Start of Block
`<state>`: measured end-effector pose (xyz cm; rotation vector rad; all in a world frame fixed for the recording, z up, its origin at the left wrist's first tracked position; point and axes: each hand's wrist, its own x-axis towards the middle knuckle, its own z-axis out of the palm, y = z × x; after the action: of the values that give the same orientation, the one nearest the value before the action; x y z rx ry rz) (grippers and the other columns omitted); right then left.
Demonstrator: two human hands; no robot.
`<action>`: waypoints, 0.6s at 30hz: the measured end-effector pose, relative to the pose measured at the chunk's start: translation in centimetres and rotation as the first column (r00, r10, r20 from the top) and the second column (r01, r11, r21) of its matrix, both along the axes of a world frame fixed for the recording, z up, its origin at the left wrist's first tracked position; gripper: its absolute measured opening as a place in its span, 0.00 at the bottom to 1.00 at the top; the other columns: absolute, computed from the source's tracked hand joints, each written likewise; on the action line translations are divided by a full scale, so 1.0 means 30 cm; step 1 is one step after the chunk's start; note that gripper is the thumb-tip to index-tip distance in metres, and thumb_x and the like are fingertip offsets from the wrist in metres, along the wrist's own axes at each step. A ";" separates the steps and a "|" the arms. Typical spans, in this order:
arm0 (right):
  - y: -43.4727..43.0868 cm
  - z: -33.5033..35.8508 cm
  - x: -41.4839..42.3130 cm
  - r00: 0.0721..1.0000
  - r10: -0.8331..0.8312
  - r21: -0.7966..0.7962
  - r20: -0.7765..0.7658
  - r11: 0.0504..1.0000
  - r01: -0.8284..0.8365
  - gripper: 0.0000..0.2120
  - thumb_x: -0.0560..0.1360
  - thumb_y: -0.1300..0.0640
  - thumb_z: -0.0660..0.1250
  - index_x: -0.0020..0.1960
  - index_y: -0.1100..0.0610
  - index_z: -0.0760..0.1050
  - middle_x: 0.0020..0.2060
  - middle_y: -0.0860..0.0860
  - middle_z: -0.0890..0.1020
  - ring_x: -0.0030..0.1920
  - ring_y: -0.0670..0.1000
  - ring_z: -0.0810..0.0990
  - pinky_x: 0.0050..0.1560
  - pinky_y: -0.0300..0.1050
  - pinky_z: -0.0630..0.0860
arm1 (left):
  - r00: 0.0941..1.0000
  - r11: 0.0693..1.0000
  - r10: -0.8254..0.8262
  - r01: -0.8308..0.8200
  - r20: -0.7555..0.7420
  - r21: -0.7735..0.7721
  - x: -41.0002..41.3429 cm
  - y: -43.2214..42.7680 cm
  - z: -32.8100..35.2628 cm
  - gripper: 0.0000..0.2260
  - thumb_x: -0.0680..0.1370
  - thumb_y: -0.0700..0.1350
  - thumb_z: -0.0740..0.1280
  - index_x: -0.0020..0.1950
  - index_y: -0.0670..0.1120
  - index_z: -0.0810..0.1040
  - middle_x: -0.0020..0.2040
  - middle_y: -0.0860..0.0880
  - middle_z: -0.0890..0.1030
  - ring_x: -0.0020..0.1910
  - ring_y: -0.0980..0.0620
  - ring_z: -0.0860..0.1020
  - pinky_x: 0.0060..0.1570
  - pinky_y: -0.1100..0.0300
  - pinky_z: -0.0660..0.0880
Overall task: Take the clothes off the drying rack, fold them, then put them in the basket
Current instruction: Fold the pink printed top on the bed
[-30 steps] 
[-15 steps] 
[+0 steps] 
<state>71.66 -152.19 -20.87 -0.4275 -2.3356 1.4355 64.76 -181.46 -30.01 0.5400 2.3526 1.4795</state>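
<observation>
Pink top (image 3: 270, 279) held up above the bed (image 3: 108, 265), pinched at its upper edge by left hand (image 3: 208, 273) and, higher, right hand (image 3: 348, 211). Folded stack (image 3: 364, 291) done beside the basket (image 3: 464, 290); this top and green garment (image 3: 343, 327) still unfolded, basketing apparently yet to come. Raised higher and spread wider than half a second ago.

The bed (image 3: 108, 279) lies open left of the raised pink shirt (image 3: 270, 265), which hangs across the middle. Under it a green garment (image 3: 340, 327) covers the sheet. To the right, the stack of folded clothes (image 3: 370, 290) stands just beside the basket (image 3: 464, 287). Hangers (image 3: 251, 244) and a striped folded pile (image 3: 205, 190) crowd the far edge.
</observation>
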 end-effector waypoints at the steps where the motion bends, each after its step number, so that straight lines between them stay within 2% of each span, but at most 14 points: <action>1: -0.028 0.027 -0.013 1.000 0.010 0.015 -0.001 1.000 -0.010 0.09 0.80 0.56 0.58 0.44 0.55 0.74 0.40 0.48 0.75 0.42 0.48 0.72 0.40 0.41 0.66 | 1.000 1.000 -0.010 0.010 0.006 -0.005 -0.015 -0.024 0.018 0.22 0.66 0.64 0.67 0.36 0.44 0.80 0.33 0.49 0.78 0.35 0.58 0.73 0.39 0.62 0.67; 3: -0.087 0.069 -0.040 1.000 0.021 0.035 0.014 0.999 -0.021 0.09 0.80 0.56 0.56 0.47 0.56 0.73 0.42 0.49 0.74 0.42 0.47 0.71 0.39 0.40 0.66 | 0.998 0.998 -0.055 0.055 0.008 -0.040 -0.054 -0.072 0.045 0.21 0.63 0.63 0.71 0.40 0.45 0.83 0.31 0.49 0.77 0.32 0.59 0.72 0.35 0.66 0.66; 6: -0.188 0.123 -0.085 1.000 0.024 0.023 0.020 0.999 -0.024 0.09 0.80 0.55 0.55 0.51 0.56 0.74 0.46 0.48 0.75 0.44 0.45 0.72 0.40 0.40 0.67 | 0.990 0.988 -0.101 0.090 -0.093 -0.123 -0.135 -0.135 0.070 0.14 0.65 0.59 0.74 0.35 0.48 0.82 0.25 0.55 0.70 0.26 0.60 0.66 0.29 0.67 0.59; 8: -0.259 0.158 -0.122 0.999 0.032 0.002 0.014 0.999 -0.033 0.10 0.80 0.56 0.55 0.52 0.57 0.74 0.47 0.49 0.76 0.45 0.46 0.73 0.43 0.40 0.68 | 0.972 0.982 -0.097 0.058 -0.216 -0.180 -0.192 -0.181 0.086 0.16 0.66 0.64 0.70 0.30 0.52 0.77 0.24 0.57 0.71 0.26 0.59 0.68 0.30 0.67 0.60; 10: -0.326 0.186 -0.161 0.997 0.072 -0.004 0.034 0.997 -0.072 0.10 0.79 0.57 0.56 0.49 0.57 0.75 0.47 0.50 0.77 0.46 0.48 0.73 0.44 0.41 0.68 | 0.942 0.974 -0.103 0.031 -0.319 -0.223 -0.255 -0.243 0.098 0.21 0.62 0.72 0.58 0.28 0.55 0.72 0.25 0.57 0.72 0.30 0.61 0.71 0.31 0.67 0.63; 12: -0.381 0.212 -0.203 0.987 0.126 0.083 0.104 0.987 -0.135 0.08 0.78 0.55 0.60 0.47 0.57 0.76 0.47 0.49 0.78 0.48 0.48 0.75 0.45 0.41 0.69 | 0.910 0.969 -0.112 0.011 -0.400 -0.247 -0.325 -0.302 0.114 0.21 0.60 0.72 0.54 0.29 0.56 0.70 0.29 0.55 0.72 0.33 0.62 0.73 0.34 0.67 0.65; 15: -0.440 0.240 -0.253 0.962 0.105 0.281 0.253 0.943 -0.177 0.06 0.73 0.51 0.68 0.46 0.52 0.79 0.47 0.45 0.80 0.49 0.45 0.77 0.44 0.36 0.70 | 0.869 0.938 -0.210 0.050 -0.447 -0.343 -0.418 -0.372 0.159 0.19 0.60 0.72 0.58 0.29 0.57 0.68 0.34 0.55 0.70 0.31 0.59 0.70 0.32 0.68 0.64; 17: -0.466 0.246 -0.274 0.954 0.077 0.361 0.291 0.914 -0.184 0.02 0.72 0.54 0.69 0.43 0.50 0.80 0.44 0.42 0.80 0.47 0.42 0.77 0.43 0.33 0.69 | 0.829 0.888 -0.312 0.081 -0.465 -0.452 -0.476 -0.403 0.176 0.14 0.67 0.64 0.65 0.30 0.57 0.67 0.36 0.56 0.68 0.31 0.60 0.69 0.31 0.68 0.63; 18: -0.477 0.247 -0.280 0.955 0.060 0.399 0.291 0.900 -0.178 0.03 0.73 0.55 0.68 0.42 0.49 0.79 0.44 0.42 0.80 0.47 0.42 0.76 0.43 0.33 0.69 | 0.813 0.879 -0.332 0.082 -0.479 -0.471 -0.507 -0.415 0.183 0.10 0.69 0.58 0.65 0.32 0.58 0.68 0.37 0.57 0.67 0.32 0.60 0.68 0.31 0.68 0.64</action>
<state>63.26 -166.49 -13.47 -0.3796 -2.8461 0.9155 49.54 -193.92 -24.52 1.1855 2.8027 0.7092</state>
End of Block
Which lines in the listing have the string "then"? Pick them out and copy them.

`<state>`: measured end-effector pose (xyz cm; rotation vector rad; all in a world frame fixed for the recording, z up, its origin at the left wrist's first tracked position; point and axes: each hand's wrist, its own x-axis towards the middle knuckle, its own z-axis out of the palm, y = z × x; after the action: of the values that give the same orientation, the one nearest the value before the action; x y z rx ry rz) (grippers and the other columns omitted); right then left.
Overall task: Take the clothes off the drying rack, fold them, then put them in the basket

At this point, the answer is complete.